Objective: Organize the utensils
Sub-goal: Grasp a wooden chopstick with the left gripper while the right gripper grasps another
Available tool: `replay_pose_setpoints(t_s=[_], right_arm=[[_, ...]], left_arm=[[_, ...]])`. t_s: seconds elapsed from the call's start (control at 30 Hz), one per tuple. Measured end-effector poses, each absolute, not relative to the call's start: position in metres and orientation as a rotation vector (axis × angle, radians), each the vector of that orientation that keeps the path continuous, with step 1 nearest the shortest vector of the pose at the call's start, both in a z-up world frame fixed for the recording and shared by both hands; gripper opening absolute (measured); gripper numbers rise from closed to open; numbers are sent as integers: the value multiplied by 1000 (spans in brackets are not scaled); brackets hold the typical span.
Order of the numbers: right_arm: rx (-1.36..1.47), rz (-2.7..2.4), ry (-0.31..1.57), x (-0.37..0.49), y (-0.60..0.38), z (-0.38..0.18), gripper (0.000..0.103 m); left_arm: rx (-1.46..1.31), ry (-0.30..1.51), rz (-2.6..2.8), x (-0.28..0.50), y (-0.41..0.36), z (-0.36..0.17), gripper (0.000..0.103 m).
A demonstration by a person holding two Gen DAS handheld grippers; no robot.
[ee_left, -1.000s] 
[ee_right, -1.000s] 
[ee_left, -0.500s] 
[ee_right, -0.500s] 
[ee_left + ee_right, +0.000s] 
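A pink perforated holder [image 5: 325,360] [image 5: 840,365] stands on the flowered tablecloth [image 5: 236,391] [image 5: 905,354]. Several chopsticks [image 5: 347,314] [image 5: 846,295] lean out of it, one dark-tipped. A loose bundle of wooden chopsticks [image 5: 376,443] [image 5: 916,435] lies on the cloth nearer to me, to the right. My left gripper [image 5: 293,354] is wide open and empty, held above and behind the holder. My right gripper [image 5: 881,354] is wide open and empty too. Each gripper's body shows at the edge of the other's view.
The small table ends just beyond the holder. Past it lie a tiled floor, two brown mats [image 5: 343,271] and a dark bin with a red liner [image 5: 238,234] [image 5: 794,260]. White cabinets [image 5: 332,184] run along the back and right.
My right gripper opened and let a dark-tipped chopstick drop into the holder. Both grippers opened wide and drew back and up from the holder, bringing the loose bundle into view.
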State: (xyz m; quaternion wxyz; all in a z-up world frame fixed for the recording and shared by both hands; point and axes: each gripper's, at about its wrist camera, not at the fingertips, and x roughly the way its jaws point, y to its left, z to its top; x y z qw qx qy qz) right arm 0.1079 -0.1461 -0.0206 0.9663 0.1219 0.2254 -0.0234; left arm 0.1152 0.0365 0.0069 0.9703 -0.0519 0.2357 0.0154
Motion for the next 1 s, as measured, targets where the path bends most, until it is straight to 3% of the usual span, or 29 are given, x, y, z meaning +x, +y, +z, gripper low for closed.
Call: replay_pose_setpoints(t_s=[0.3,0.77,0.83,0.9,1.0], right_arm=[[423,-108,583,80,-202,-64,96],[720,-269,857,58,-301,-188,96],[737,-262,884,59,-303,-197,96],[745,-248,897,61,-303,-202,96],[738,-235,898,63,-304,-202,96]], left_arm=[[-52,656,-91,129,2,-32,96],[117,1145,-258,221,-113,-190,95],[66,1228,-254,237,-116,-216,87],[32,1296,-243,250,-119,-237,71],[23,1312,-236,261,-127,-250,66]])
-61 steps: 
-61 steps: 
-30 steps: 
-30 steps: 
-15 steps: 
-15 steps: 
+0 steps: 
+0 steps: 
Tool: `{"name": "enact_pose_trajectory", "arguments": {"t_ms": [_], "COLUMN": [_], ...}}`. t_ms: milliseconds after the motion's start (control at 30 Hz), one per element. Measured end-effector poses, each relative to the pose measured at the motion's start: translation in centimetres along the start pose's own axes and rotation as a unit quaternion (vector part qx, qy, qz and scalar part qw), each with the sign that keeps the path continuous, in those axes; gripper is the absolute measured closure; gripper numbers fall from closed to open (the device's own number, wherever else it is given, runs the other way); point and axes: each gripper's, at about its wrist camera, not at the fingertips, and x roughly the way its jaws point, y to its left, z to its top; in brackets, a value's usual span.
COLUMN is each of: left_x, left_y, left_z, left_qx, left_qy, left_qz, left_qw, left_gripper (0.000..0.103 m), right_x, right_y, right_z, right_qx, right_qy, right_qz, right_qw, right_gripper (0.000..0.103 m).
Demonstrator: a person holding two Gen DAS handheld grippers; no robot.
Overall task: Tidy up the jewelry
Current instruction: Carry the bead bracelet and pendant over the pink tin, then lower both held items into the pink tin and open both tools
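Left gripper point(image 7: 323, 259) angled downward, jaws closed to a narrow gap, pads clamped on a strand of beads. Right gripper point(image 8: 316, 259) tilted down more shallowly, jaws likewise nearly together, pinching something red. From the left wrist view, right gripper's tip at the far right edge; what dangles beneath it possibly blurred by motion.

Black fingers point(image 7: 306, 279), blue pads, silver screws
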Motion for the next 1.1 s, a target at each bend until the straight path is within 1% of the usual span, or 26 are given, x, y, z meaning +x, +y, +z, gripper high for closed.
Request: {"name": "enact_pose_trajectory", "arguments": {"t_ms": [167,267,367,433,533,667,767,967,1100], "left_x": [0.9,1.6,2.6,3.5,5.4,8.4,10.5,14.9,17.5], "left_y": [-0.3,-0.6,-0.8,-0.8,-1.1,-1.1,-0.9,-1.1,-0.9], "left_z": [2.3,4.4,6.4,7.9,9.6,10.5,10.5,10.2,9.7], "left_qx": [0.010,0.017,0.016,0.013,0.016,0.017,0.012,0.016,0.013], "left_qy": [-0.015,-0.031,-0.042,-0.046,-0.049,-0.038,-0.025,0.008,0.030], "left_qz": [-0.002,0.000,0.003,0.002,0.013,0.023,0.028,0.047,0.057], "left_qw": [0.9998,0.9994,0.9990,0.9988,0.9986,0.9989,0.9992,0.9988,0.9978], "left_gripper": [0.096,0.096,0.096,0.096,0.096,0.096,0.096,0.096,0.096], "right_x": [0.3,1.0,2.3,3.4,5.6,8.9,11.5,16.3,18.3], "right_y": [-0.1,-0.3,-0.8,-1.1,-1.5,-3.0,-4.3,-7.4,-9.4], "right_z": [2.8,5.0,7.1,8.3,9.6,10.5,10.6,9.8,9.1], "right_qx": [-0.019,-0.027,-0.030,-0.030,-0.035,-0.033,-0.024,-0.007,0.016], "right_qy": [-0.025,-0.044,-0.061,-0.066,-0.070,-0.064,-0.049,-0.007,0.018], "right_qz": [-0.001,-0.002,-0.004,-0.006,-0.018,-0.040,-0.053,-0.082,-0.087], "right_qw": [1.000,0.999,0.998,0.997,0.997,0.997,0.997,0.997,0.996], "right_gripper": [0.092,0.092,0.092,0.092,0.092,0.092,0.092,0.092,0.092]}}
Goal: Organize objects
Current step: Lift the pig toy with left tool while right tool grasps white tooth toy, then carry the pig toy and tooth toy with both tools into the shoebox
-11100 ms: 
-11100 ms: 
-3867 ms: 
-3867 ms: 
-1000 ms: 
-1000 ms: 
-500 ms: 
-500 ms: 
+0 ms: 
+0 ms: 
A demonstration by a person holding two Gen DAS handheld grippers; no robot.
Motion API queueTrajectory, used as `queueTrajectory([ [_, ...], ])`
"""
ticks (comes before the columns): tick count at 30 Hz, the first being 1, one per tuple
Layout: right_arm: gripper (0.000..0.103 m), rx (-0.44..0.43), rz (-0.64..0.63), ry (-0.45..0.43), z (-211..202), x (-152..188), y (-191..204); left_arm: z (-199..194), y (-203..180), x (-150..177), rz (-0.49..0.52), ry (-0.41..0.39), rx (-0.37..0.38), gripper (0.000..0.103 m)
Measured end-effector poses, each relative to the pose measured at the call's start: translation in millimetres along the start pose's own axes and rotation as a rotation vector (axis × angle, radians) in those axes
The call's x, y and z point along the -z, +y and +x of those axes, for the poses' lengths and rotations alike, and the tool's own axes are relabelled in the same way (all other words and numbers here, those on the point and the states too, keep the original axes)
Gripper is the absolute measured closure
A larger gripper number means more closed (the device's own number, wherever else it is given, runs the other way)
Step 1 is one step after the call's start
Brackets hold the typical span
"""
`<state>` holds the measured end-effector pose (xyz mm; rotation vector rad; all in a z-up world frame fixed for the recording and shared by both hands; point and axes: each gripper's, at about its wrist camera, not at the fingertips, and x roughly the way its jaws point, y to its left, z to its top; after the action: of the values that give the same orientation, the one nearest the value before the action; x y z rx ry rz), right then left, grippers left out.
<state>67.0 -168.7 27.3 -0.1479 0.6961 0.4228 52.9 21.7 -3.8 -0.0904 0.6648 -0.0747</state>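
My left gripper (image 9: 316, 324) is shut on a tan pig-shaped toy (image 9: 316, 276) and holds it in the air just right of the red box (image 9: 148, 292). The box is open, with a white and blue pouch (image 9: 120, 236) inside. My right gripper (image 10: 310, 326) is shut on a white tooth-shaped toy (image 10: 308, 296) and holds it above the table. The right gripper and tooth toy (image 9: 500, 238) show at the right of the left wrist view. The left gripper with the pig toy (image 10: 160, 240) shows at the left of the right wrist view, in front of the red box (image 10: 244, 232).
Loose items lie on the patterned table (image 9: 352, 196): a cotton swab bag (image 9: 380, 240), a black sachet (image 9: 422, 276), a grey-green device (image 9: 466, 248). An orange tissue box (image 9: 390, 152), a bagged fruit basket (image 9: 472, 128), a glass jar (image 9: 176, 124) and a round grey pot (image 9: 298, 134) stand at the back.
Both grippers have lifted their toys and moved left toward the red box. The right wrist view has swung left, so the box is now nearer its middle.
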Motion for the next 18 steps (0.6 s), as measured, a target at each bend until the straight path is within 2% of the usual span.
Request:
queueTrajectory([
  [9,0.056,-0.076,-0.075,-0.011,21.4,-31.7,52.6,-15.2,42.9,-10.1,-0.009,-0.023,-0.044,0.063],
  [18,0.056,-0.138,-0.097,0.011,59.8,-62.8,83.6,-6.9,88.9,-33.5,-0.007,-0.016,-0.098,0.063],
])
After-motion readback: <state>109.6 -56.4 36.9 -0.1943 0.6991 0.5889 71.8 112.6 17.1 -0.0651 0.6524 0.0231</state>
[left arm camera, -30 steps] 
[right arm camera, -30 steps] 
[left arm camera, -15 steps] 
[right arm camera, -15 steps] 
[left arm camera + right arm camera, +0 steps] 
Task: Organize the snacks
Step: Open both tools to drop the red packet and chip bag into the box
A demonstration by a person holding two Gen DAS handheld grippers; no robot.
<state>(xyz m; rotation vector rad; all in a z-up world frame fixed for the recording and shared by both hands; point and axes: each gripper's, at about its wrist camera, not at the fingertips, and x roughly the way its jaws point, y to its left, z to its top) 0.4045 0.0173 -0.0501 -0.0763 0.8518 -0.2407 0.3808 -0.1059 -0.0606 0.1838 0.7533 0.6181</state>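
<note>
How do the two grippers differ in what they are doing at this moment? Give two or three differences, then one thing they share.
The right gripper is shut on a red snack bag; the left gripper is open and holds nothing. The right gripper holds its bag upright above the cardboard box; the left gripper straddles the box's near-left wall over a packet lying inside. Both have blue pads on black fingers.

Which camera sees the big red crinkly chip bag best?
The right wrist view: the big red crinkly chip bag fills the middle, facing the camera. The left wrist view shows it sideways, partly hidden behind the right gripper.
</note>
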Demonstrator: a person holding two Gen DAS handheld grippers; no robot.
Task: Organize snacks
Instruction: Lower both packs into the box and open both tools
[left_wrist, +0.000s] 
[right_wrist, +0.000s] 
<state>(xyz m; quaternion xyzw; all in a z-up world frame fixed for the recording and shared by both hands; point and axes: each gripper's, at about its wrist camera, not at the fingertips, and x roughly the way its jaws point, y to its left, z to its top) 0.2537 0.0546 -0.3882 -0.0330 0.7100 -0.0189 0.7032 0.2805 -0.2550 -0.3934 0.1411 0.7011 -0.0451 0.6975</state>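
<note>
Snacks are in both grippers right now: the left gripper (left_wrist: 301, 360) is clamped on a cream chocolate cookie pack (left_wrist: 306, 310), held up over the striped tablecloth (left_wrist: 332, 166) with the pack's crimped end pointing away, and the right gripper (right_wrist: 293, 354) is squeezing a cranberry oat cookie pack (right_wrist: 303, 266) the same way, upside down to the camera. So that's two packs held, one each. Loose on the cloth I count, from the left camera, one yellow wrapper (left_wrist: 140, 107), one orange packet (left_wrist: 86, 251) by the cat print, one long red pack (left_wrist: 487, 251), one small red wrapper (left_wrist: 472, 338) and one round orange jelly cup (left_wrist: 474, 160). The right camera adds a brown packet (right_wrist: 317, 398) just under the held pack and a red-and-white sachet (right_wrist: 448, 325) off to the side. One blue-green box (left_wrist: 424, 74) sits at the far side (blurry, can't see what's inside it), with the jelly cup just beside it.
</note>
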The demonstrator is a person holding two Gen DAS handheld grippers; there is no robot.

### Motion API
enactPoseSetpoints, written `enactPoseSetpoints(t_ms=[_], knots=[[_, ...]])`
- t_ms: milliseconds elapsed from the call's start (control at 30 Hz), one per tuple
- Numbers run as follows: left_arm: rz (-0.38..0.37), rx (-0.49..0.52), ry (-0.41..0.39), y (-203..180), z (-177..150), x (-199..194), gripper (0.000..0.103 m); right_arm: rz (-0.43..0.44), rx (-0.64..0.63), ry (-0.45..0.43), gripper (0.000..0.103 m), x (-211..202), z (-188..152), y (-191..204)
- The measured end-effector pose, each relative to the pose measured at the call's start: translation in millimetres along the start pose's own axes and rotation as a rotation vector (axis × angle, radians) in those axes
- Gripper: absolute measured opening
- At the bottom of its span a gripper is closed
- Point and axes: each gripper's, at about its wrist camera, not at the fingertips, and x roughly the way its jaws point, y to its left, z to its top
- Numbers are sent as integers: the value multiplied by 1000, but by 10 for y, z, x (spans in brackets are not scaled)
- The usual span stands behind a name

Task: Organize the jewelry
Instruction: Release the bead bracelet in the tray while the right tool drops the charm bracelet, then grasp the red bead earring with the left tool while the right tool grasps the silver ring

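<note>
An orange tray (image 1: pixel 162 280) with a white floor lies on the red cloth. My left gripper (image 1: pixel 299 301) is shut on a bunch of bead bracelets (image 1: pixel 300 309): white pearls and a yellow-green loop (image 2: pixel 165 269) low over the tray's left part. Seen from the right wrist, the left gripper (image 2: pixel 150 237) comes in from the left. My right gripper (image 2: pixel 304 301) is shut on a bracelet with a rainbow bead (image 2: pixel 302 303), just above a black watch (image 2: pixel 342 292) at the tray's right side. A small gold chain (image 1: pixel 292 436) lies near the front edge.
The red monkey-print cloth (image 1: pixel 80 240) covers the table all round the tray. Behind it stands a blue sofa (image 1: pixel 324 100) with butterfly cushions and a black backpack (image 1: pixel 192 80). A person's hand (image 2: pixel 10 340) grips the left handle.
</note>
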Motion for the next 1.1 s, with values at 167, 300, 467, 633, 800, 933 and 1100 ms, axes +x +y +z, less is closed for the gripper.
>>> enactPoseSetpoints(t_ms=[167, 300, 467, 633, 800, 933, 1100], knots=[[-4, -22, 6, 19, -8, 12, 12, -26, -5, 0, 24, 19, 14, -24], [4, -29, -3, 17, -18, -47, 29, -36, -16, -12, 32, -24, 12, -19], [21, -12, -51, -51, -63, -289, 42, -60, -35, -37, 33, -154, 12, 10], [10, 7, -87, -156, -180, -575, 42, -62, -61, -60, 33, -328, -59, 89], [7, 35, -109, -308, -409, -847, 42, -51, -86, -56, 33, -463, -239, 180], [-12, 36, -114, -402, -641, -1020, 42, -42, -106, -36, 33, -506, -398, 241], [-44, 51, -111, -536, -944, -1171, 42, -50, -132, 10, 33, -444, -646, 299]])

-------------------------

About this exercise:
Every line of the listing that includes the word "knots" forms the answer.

Written response:
enactPoseSetpoints, written `enactPoseSetpoints(t_ms=[_], knots=[[_, ...]])`
>>> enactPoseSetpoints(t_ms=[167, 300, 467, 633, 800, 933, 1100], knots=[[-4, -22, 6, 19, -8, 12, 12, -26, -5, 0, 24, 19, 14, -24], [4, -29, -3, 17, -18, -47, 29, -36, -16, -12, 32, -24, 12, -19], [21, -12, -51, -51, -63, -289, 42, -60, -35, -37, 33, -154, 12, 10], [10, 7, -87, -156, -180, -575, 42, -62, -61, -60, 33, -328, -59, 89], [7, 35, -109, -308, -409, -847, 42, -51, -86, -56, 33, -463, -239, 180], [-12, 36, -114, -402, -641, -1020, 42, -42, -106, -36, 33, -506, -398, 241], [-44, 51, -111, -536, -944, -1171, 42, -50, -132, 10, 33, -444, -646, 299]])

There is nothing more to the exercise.